Description of the task – For the records that follow, please set down exactly the lines between the one holding "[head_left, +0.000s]" and the one holding "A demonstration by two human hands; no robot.", inclusive, and only those.
━━━━━━
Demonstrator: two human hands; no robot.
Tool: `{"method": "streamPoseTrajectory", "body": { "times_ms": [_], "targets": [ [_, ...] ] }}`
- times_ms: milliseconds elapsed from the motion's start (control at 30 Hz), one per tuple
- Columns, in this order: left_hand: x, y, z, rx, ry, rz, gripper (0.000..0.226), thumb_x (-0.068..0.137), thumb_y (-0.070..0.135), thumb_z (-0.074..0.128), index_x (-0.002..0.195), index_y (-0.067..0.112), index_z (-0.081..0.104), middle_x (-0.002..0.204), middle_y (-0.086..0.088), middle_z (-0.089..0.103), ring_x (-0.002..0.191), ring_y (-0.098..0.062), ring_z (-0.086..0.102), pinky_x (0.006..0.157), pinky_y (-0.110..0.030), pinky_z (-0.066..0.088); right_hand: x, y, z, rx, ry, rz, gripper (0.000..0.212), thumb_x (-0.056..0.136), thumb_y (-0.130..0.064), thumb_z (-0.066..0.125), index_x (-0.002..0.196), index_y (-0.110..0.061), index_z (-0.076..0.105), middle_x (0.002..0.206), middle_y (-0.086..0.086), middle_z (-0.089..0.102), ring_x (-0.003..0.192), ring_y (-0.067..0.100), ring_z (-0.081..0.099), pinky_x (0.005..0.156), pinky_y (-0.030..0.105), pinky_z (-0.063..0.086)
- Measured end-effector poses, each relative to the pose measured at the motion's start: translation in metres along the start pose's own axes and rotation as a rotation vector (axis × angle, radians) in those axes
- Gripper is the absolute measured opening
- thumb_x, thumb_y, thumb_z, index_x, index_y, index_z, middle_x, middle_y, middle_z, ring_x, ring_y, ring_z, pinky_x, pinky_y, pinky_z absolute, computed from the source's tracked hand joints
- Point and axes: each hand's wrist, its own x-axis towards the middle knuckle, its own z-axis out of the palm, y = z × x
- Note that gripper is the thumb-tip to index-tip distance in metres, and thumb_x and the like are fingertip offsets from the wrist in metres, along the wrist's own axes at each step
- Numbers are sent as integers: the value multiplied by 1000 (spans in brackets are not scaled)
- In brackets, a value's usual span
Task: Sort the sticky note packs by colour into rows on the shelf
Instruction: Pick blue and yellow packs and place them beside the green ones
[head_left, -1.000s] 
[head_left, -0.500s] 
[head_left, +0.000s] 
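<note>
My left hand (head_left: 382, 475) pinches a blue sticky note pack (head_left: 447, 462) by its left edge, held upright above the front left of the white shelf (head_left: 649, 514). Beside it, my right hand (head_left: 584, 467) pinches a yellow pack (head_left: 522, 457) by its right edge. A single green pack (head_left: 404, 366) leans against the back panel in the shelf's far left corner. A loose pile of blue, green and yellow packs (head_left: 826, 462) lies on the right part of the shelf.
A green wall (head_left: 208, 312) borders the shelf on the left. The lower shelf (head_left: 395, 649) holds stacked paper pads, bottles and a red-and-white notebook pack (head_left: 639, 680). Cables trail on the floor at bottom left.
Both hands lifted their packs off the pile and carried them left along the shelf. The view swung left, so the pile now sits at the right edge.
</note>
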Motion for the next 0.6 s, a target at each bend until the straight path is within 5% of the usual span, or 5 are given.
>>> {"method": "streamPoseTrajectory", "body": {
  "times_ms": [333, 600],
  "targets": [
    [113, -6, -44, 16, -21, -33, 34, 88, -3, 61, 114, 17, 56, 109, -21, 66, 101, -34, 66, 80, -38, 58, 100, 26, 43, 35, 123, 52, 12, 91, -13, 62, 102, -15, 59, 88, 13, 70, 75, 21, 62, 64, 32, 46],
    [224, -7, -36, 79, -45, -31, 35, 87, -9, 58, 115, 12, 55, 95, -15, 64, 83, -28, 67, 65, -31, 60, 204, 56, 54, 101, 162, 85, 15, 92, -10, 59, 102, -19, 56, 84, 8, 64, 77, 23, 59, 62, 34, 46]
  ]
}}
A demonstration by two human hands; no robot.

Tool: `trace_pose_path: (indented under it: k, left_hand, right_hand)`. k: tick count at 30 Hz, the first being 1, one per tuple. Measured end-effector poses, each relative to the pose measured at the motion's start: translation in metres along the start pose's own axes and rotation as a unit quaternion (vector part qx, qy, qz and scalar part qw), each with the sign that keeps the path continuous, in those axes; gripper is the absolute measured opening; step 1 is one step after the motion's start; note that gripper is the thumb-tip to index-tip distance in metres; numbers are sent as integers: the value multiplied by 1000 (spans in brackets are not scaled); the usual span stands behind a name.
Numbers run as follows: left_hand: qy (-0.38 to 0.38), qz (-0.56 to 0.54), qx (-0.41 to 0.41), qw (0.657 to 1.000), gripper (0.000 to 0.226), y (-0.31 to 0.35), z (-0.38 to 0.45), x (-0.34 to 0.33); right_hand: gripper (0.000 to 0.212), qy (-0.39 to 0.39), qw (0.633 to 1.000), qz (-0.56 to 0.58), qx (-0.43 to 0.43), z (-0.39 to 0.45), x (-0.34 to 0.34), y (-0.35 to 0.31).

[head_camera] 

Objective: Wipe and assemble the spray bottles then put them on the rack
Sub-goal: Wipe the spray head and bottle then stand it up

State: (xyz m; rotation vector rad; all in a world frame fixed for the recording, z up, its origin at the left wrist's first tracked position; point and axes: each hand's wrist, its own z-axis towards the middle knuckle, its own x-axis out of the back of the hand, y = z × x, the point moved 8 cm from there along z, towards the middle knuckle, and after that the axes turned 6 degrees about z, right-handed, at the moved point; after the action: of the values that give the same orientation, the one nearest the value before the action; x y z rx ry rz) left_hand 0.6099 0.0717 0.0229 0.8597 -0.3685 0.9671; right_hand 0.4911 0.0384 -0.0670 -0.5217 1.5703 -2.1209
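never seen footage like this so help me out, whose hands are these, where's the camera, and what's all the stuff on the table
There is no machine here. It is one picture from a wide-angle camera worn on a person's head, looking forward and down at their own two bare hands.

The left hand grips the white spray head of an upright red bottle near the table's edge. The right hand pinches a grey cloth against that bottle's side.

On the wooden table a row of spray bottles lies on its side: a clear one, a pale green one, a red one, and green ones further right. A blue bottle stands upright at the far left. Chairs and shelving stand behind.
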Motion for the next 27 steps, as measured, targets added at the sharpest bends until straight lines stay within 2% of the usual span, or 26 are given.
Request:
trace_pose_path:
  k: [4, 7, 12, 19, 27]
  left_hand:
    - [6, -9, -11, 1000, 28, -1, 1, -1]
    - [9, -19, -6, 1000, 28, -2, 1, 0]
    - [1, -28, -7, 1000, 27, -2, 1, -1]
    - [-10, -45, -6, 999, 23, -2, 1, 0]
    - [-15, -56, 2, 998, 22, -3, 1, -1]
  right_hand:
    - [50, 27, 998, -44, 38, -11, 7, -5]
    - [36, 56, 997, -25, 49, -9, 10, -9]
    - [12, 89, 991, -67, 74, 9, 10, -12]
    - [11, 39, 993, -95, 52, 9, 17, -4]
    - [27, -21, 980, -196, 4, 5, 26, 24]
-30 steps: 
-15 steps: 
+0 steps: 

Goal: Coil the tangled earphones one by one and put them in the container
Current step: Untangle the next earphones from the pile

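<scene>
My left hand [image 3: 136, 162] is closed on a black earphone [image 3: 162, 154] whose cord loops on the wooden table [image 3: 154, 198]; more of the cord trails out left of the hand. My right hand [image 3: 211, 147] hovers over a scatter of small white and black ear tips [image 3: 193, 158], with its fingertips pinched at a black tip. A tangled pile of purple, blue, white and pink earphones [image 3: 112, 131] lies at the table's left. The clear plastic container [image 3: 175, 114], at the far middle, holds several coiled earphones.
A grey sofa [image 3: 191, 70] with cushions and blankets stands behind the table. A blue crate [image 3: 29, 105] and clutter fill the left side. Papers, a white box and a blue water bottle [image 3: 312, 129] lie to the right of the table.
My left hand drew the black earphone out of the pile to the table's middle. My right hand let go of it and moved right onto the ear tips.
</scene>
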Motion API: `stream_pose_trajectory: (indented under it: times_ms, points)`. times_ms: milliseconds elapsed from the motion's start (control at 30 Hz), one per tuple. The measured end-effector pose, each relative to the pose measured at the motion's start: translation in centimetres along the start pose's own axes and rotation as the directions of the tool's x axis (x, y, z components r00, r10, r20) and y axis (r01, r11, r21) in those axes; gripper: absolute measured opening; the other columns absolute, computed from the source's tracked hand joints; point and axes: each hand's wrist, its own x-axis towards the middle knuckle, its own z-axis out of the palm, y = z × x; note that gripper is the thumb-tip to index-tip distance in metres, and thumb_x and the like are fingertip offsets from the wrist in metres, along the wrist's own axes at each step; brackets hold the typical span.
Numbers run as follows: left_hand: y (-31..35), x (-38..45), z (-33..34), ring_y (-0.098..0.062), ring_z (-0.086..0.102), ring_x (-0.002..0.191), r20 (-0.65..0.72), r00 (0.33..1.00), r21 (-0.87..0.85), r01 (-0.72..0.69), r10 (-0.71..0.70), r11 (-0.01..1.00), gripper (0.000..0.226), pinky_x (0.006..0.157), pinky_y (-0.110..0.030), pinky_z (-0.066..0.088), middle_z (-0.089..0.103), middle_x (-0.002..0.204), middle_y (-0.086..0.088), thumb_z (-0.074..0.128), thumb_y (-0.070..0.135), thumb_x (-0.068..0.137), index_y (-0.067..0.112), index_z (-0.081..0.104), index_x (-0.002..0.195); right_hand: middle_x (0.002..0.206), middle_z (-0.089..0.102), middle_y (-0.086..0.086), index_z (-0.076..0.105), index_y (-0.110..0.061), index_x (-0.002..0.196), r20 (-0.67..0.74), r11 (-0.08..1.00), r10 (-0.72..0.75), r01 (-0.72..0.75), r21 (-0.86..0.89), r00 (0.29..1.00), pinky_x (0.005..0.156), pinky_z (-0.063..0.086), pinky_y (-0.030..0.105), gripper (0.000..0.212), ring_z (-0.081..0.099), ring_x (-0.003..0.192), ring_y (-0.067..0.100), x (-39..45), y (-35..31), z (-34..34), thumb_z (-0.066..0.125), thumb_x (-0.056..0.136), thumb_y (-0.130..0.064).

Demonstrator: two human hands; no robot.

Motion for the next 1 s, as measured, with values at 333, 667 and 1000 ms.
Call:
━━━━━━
Problem solution –
[head_left, +0.000s] 
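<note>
My left hand (head_left: 382, 475) pinches a blue sticky note pack (head_left: 447, 462) by its left edge, held upright above the front left of the white shelf (head_left: 649, 514). Beside it, my right hand (head_left: 584, 467) pinches a yellow pack (head_left: 522, 457) by its right edge. A single green pack (head_left: 404, 366) leans against the back panel in the shelf's far left corner. A loose pile of blue, green and yellow packs (head_left: 826, 462) lies on the right part of the shelf.
A green wall (head_left: 208, 312) borders the shelf on the left. The lower shelf (head_left: 395, 649) holds stacked paper pads, bottles and a red-and-white notebook pack (head_left: 639, 680). Cables trail on the floor at bottom left.
Both hands lifted their packs off the pile and carried them left along the shelf. The view swung left, so the pile now sits at the right edge.
</note>
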Motion for the next 0.6 s, a target at each bend until the straight path is within 5% of the usual span, or 5 are given.
>>> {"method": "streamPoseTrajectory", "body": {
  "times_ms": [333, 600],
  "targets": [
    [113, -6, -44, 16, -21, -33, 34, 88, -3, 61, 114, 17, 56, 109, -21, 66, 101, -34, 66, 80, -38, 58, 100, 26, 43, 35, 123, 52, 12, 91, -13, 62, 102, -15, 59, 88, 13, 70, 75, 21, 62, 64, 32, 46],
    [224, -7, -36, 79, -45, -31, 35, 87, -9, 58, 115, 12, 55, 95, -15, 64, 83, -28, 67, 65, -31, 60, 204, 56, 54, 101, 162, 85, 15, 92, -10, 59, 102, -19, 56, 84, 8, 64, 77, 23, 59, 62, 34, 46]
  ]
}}
A demonstration by two human hands; no robot.

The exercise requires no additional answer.